Turning, he saw a petite nurse with short, straight blond hair and flashing green eyes. She looked as if she had to place rocks in her pockets to keep from being blown away whenever the annual Santa Ana winds swept in from the California desert. At six-four, he could have easily walked right into her and not noticed unless he was deliberately looking down.
Mac’s mouth curved in appreciation. The woman didn’t smile in response.
First time that had happened, he thought.
“Not a very charitable attitude,” he observed.
The nurse spared him a half shrug. “No, but probably an accurate one.”
Aware that Jorge was taking this all in as if it were a spectator sport played out for his benefit, Mac opened his mouth to say something else, but the woman was already walking away as if he hadn’t even been there.
That surprised him even more. Her attention appeared riveted to the rear doors that would spring open any second, ushering in gurneys bearing wounded cargo.
Bemused, Mac shifted his gaze to Jorge. “And who was that little bright ray of sunshine?”

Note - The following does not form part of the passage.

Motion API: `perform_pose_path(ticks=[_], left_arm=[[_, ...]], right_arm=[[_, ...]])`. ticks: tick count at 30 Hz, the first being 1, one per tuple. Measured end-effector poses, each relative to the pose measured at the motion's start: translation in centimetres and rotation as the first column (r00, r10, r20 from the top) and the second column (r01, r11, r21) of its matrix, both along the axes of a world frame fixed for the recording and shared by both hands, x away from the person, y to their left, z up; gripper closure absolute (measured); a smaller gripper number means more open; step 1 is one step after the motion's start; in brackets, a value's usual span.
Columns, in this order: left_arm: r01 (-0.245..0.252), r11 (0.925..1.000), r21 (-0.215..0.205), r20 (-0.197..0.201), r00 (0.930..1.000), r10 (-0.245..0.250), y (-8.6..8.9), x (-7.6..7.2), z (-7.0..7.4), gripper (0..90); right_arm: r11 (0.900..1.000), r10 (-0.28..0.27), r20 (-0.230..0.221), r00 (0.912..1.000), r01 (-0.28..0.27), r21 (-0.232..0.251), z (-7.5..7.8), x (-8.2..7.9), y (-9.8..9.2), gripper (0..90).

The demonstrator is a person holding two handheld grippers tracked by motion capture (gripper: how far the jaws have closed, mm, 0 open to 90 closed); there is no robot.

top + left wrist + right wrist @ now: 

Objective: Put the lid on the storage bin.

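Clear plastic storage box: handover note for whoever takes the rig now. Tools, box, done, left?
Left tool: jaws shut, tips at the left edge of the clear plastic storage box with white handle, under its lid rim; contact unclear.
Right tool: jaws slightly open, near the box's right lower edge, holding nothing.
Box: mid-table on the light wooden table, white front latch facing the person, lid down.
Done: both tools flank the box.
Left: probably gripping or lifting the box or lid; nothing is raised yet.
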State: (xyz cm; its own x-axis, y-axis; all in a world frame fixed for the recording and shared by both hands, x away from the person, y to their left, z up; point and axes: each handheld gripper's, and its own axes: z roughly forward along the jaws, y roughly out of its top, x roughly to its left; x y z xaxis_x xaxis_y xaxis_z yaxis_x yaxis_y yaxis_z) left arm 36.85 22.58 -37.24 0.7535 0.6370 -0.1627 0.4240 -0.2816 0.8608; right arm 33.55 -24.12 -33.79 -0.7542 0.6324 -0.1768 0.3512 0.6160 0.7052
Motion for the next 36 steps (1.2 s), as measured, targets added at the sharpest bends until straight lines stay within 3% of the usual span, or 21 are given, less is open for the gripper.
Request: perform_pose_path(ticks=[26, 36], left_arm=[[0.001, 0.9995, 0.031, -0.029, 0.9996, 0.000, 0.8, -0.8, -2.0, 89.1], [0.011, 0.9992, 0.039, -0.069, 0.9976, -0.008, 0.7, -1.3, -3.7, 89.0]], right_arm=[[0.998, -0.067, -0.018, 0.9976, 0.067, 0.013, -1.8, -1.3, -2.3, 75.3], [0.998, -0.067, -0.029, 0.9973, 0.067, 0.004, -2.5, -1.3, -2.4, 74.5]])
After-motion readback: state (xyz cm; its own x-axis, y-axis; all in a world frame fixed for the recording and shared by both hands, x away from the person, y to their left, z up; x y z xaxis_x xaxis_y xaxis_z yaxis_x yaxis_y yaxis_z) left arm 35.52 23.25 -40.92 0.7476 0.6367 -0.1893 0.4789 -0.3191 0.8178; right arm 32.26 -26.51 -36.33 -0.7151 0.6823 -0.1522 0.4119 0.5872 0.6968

Jorge had been at Blair ever since it first opened its doors nearly thirty years ago. Unofficially he was known as the go-to man, an eternal source of information. He was also the man who could mysteriously come up with things that Administration maintained couldn’t be obtained for a variety of reasons and certainly not without a mountain of paperwork. Reasons never stopped Jorge, and paperwork was something that never obstructed his path. Mac had come to regard the man as nothing short of a national treasure.
“Pretty little thing,” Jorge agreed. Two even rows of gleaming white teeth reinforcing the pleasure he received from observing the woman. “Her name’s Jolene DeLuca. Fresh from San Francisco General. Divorced. Has a two-year-old daughter named Amanda. Lives near her mother, Erika. Erika’s a widow.”

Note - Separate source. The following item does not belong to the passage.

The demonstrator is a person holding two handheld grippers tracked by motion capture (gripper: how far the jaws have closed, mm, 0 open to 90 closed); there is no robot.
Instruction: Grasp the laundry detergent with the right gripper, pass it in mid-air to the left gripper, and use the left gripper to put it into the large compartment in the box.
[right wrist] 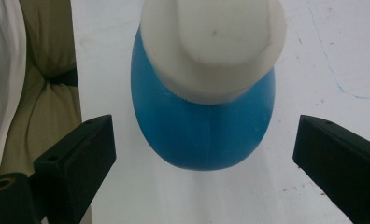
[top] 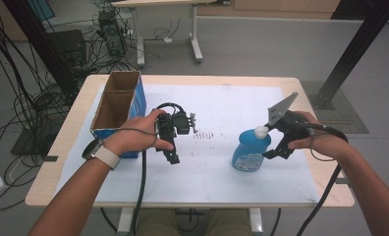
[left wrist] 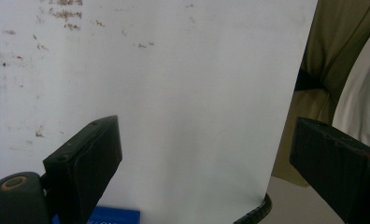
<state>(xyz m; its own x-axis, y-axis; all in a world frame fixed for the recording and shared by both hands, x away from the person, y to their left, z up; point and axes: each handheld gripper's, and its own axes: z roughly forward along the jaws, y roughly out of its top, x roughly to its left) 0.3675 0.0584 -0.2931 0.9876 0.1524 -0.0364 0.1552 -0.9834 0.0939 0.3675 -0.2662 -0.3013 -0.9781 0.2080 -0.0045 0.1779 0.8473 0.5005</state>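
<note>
In the high view we have the blue bottle (top: pixel 251 150) standing upright on the white sheet (top: pixel 217 172) of the worktop, right of centre, with our right gripper (top: pixel 276 147) just beside its white cap (top: pixel 261 131). Our left gripper (top: pixel 173 147) hovers near the cardboard box (top: pixel 118 105), well apart from the bottle.

In the left gripper view its jaws gape wide over bare sheet, holding nothing.

In the right gripper view the jaws stand wide open either side of the bottle (right wrist: pixel 202 126), not touching it. We judge the risk here to be a nudge: closing off-centre, or high on the cap (right wrist: pixel 213 44), could tip the bottle or let it slip.
</note>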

Amused, Mac asked. “What’s her shoe size?”
Jorge kept a straight face. “Dunno, but I’m working on it.”
Mac shook his head in pure delight. “Tell me, Jorge, is there anything that goes on in this place that you don’t know?”

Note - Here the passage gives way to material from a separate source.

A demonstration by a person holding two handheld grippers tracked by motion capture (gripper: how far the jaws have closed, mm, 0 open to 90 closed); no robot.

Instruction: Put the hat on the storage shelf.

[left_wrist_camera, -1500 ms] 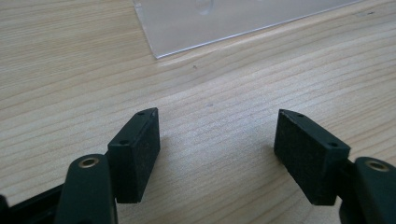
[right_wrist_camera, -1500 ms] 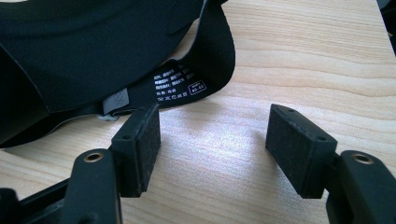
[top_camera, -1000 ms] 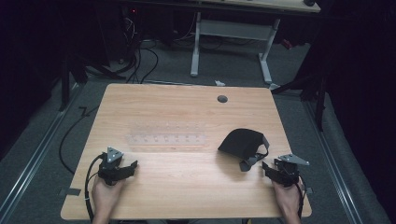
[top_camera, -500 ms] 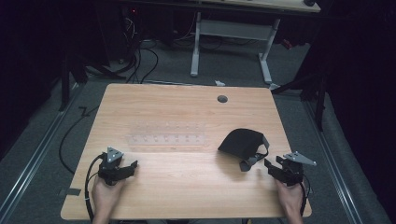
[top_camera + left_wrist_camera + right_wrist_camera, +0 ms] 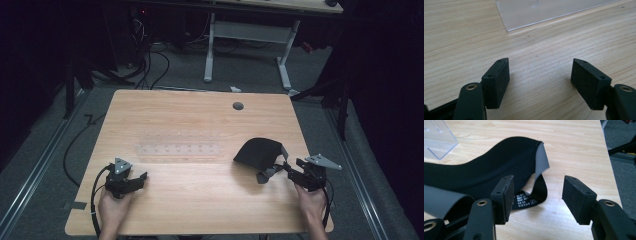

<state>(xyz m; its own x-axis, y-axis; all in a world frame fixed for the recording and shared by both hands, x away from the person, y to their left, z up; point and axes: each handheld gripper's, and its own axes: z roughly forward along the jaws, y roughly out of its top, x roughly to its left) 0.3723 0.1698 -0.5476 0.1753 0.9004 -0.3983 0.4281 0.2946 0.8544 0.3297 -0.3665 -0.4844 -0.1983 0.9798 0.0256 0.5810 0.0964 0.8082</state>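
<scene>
A black fabric mask (image 5: 257, 152) with a grey lining and a strap (image 5: 541, 188) lies on the right half of the wooden table (image 5: 200, 200). My right gripper (image 5: 289, 170) hovers just right of it, open. In the right gripper view its jaws (image 5: 537, 195) stand wide with bare wood between them, the strap loop and a white label (image 5: 525, 200) just beyond the left pad. The black cloth (image 5: 486, 167) spreads to the left. My left gripper (image 5: 142, 177) rests at the table's near left, open, and its pads (image 5: 540, 75) frame bare wood.
A clear acrylic rack (image 5: 177, 149) lies at the table's middle; its corner (image 5: 544, 12) sits ahead of the left jaws, and it also shows in the right gripper view (image 5: 439, 142). A cable hole (image 5: 238, 106) is at the far side. The table's right edge (image 5: 607, 152) is close.
My right hand has lifted a little off the table, beside the mask's strap. The left hand, the mask and the rack have stayed where they were.
</scene>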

Jorge didn’t even pretend to think the question over. “Nope.” Eyes the color of midnight met Mac’s. “You wouldn’t be asking me if you thought I didn’t know.”
“You’re right, I wouldn’t. Thanks for the Cliff’s Notes.” Mac turned away, about to head in the direction of the rear doors.
“Oh, Dr. Mac, one more thing,” Jorge called after him. Mac looked at him over his shoulder, one brow raised in silent query. “Nurse DeLuca doesn’t much care for doctors.”
“Then she’s in the wrong profession.” Although that would explain the frosty shoulder, Mac decided. It was a condition, he was confident, that would change in the very near future. He’d never met a frosty shoulder he couldn’t warm up. Grinning, Mac gave the older man a two-finger salute. “Thanks, I’ll keep that in mind.”
Jorge went back to cleaning up the mess that had been left by a nine-year-old. The latter had discovered a neglected Easter basket filled with six-month-old, slightly melted chocolate and had decided to consume the entire contents in one sitting rather than share it with his older sister.
Mac noted that the nurse with the frosty attitude had sought out Wanda’s company. Probably thought she was “safe” there, he mused as he approached her.
By all rights, he knew he was free to go home and if he moved quickly, he could make good his escape before any of the ambulances arrived with the inebriated party-goers. But the world of medicine wasn’t something he chose to escape. He hadn’t worked damn hard to become a doctor just to shirk off the mantle at will. Being a doctor didn’t end the moment his shift was over or when he exited through the hospital’s electronic doors.